En effet, l’ONAPAC multiplie ses actions sur terrain dans le but de lutter efficacement contre la fraude des produits agricoles, en l’occurrence les produits pérennes, dans la région de Beni et ses environs. Dans l’intervalle d’une semaine, ce service en étroite collaboration avec le conseil local de café et cacao (CLCC) de Kasindi, a été à la hauteur de contrecarrer l’exportation frauduleuse vers l’Ouganda de plus de 6 tonnes de cacao.
“Outre les trois tonnes de cacao, ladite cargaison contenait près de cinquante (50) kilos de café. Pour l’ONAPAC, la saisie de cette nouvelle cargaison s’inscrit dans le cadre de la lutte contre la fraude dans l’exportation de ces produits. L’ONAPAC secteur de Beni profite de l’occasion pour décourager la poche résistante dans la fraude promettant des actions contraignantes pour anéantir complètement cette pratique”, a indiqué sur son compte X le journaliste Siku Provinces qui a couvert médiatiquement cette action destinée à sauver la valeur économique des produits agricoles congolais.

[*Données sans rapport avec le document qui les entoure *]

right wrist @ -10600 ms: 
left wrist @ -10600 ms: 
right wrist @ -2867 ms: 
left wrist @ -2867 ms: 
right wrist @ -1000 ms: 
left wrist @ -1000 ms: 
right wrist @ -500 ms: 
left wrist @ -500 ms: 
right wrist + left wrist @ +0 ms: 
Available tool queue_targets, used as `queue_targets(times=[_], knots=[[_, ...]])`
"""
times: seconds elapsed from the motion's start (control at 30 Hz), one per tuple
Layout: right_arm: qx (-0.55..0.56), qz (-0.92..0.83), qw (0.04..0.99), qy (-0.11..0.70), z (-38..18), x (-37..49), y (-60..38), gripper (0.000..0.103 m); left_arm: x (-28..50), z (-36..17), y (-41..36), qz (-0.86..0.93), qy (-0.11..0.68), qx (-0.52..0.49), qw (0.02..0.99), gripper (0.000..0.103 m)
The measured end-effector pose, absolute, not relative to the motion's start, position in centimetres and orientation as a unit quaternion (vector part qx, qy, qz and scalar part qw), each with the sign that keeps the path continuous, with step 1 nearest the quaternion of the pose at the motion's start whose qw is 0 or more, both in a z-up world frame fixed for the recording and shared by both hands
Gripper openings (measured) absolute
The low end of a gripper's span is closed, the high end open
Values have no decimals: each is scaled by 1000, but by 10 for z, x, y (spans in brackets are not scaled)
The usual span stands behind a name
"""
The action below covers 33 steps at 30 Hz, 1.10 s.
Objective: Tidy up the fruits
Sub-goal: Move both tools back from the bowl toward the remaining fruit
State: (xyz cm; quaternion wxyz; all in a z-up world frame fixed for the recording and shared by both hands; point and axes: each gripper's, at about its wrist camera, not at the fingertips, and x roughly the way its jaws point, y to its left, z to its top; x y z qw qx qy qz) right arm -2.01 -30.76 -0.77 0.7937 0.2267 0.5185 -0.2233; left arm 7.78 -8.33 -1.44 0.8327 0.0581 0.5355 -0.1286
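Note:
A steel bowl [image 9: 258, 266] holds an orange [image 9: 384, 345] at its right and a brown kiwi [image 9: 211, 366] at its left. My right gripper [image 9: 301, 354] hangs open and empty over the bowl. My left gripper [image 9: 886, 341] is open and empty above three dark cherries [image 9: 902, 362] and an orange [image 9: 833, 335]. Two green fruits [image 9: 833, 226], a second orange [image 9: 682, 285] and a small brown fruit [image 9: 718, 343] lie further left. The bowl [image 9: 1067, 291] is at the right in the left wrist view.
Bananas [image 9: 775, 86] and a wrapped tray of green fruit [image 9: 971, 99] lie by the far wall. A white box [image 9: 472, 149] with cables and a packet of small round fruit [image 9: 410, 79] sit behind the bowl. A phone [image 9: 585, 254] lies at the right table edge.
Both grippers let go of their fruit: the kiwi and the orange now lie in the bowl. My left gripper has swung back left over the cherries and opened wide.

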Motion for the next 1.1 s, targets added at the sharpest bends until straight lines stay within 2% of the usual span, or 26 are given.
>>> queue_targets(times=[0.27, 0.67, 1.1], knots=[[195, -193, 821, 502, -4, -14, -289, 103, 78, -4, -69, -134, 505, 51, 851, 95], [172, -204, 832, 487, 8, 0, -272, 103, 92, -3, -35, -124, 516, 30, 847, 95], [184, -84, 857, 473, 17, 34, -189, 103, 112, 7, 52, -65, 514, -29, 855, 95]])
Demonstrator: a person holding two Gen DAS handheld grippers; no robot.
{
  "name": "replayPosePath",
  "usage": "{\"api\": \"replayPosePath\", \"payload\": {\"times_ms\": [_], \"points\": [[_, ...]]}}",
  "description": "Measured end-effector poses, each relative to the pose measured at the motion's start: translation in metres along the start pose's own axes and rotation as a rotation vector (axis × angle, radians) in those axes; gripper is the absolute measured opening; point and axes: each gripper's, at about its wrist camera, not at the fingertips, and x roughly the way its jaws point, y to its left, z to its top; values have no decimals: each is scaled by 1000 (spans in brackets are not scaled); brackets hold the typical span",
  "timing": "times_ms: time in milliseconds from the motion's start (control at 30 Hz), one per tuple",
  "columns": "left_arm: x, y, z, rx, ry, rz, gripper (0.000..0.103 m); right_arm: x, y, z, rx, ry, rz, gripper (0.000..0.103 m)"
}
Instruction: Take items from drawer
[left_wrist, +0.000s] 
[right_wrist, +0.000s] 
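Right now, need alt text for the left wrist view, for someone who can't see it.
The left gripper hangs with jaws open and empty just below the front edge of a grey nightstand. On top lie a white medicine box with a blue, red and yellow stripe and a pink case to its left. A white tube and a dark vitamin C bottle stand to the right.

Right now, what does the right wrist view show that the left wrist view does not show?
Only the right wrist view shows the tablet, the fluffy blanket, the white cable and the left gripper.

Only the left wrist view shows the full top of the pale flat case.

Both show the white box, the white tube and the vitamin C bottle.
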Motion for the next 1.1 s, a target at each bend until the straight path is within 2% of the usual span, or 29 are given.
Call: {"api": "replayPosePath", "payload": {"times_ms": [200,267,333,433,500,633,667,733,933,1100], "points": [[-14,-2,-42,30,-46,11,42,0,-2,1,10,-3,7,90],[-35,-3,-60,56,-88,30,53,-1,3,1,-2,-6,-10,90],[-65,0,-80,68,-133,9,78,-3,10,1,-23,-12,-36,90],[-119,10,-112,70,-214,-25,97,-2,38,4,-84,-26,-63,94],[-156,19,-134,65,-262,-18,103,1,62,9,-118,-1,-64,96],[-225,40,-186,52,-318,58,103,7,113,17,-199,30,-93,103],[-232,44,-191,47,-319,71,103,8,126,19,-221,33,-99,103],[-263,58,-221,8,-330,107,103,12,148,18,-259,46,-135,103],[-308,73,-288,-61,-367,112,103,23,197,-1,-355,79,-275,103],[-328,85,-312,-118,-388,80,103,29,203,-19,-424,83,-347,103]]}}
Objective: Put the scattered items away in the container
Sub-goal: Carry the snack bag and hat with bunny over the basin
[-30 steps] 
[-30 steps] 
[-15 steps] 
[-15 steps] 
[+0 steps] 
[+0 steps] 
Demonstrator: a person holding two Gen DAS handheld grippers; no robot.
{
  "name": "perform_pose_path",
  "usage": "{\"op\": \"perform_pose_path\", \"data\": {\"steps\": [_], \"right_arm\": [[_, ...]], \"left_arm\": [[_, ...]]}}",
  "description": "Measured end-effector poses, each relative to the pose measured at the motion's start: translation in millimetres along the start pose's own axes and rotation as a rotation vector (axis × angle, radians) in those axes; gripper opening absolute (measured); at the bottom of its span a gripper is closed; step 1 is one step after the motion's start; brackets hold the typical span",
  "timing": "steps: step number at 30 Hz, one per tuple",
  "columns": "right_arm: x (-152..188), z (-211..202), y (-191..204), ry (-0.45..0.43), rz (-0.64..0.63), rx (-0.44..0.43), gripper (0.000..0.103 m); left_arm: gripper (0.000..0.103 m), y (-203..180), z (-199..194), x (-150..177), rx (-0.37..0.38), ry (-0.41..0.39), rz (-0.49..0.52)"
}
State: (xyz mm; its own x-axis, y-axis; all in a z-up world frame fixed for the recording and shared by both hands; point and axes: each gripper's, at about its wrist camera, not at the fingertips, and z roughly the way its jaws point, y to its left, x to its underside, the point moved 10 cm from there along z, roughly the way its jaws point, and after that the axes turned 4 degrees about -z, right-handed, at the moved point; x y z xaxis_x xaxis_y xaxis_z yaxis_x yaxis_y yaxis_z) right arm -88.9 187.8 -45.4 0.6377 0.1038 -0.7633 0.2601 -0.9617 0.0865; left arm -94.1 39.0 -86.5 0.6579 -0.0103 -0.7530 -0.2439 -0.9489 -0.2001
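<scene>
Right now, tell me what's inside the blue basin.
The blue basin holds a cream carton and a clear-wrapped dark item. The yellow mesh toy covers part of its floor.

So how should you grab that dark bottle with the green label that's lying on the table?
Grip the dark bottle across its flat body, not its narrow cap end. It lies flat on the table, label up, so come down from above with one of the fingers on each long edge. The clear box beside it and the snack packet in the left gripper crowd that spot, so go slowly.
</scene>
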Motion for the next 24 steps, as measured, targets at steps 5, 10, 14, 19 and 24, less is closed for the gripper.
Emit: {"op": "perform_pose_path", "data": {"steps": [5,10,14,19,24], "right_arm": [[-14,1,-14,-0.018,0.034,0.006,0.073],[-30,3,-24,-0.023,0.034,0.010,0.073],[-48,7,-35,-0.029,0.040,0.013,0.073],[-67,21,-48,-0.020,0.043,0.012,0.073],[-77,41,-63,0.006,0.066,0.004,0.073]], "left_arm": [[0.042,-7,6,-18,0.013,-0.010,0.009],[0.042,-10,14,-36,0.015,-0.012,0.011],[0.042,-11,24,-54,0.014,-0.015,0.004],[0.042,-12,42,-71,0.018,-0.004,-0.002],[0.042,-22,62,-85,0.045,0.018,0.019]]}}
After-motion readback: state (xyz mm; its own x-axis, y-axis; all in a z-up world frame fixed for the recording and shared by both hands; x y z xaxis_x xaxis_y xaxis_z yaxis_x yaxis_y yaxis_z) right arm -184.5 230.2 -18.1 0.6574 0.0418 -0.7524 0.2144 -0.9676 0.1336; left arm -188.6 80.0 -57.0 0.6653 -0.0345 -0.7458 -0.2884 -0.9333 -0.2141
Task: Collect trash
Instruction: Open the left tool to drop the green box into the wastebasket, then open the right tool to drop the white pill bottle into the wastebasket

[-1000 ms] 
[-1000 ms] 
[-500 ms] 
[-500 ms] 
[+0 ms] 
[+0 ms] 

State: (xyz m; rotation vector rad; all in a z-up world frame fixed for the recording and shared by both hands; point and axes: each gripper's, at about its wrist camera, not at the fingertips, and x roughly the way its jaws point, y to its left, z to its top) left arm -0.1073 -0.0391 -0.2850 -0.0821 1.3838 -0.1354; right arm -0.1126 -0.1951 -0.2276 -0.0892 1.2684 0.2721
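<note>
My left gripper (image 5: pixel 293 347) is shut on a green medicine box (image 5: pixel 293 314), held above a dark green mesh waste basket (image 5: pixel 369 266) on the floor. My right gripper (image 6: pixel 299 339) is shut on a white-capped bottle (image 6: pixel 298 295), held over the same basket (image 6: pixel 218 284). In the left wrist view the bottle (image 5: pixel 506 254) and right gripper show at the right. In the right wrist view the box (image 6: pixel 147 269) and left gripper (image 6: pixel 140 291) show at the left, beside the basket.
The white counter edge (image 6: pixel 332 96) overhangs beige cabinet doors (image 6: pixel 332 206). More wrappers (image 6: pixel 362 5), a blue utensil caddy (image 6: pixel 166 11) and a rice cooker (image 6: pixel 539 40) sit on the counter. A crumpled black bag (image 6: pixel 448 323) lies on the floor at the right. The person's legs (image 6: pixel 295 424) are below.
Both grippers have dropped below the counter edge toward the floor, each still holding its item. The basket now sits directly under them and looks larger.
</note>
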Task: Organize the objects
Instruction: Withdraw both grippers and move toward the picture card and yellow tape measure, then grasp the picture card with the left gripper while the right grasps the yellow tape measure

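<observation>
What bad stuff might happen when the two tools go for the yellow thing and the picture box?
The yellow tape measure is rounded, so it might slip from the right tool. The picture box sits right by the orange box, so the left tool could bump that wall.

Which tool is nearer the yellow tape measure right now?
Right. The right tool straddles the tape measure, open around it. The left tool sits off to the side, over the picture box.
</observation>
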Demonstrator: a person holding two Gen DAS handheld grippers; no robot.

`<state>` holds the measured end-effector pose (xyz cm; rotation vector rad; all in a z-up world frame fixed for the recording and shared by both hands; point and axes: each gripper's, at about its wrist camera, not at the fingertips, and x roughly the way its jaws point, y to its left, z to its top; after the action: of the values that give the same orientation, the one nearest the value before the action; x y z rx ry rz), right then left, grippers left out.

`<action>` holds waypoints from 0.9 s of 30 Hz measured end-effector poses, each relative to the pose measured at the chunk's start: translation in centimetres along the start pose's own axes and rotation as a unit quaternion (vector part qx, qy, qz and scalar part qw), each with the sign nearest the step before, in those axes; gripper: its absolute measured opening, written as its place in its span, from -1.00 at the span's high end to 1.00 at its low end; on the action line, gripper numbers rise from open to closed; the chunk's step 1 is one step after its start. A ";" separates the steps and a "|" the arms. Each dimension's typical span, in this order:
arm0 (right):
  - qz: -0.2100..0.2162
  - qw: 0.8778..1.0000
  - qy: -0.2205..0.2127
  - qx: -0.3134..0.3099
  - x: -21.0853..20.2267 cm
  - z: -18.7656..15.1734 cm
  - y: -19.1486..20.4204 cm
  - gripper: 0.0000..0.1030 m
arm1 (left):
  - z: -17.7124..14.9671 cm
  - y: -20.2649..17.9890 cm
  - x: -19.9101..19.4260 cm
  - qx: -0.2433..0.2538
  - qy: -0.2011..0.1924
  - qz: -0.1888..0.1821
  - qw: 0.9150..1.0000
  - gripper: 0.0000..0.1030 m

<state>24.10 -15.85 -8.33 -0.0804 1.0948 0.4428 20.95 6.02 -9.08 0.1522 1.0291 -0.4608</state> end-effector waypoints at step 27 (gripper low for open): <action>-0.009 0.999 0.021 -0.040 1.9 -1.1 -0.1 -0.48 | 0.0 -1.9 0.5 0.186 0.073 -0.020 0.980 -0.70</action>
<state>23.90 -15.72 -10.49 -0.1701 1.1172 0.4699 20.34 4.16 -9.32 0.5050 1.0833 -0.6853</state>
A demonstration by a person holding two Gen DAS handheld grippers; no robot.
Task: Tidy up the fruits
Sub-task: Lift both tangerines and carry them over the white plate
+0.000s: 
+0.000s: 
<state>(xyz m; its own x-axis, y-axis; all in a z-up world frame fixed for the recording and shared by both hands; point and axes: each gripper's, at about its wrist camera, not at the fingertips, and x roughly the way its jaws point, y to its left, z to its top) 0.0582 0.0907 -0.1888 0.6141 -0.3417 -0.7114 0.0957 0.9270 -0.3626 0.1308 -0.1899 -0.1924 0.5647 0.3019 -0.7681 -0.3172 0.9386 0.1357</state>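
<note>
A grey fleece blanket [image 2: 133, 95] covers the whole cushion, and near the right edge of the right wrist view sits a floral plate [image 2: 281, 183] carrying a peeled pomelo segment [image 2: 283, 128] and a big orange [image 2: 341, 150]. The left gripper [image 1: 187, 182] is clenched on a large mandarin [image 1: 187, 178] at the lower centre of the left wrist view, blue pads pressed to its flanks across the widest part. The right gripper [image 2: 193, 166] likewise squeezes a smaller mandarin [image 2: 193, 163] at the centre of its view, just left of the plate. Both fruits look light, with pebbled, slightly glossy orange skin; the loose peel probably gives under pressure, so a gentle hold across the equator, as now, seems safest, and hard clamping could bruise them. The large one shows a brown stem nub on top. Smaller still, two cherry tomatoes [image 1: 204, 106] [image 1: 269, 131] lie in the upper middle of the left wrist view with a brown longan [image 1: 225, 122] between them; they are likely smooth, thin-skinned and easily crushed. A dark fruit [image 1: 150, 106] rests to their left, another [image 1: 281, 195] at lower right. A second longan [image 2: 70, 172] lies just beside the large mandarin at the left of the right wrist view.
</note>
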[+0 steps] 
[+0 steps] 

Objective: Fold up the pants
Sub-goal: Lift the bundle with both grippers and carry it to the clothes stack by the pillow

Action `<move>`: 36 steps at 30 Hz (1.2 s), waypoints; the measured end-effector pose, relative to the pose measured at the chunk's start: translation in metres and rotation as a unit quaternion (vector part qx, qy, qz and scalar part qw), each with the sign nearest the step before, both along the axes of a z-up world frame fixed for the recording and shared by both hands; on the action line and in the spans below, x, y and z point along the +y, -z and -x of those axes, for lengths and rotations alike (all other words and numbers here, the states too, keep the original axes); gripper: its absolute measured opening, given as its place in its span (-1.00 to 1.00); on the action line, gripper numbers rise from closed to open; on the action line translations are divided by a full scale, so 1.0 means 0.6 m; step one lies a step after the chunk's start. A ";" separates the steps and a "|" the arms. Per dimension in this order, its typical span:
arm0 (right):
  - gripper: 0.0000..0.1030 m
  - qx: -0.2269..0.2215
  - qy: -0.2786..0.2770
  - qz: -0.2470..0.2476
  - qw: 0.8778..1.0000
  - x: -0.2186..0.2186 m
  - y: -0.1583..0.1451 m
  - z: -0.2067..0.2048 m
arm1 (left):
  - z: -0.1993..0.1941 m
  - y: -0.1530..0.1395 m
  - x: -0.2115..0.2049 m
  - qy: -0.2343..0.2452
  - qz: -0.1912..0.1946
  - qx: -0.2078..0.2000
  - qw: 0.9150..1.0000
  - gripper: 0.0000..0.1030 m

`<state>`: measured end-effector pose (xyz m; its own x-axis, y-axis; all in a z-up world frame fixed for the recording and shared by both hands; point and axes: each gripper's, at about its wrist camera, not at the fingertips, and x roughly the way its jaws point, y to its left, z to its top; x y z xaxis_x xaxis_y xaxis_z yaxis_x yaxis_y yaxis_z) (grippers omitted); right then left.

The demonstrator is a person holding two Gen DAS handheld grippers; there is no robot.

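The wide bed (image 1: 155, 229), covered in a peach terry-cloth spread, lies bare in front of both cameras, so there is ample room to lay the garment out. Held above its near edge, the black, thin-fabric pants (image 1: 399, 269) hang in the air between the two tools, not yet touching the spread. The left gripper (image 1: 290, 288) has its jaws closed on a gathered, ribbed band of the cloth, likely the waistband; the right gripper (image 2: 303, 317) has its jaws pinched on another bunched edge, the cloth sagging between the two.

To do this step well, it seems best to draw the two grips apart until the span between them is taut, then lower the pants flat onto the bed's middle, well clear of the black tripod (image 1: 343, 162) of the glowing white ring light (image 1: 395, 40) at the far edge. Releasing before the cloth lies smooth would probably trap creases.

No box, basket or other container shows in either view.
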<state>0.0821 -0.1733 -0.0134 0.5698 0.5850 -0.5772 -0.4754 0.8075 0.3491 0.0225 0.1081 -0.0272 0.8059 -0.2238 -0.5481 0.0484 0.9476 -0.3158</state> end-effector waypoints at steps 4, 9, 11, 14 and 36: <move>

“Le trafic du cacao n’est pas anodin : il suit des circuits structurés qui contournent les normes congolaises et internationales”, a récemment insisté Kaswera Syvialeghana Alphonsine, Madame Directeur de l’ONAPAC secteur de Beni. Lors de son speech à l’endroit des opérateurs économiques.
Le caractère de la pérennité de cette action
La responsable de l’ONAPAC a tout de même révélé que, la rigueur ponctuée des contrôles. À l’en croire, les sacs interceptés, d’une valeur estimée entre 30 000 et 37 500 dollars selon les cours actuels (6 à 7,5 USD/kg), ont été rapatriés vers l’entrepôt officiel de Beni, sous scellés judiciaires. Et selon Me Merveille Muhindo Sikwaya, le processus evolue normalement au niveau du parquet de grande instance de Beni.
Ces progrès sont largement salués par les organismes citoyens de Kasindi dans la valorisation de l’or noir. Négligée pendant des décennies, la filière cacao fait aujourd’hui partie intégrante de la stratégie de diversification économique lancée par les autorités congolaises. Un pari ambitieux et aux multiples défis.
Perspectives favorables
Une nécessité parfaitement intériorisée par le pouvoir actuel, qui cherche aujourd’hui à accélérer la diversification économique du pays dans le cadre du plan stratégique congolais, émergent. La période actuelle, marquée par l’incertitude associée aux cours de l’or noir et une volonté étatique de faire croître de nouvelles grappes d’activité économique, pourrait cependant s’avérer une chance pour la filière cacao congolais sur l’échiquier mondial.
Le pessimisme qui gangrène
La société civile forces vives de Basongora estime que, ce n’est pourtant pas la première initiative du genre. Le trafic d’influence contraint souvent les démarches de la traçabilité. C’est pourquoi il y a urgence à agir, chacun devrait se féliciter de cette opération farouche contre la fraude des produits agricoles.
Mais, l’opération pourrait se heurter à bien d’obstacles, notamment l’élasticité de la justice par exemple, l’impunité et l’affaiblissement du mode opératoire des services attitrés et leurs partenaires traditionnels.
Rappel sur la mission de l’ONAPAC
La nécessité s’impose à signaler ouvertement que, l’ONAPAC est un établissement public chargé de la mission de promouvoir la production agricole, les débouchés intérieurs et extérieurs des produits agricoles d’exportation ainsi que leurs dérivés. Son objectif est de créer des emplois et l’entrée de devises étrangères dans le pays pour stabiliser l’économie nationale.
Ce service promeut également plusieurs filières des produits agricoles d’exportation rentables, tels que le café, le cacao, la pyrèthre, la papaïne, le quinquina, le thé, la vanille, les plantes à épices, ce en vulgarisant les bonnes pratiques et techniques culturales ainsi qu’en encadrant les producteurs jusqu’à l’empotage des produits agricoles pour leur exportation.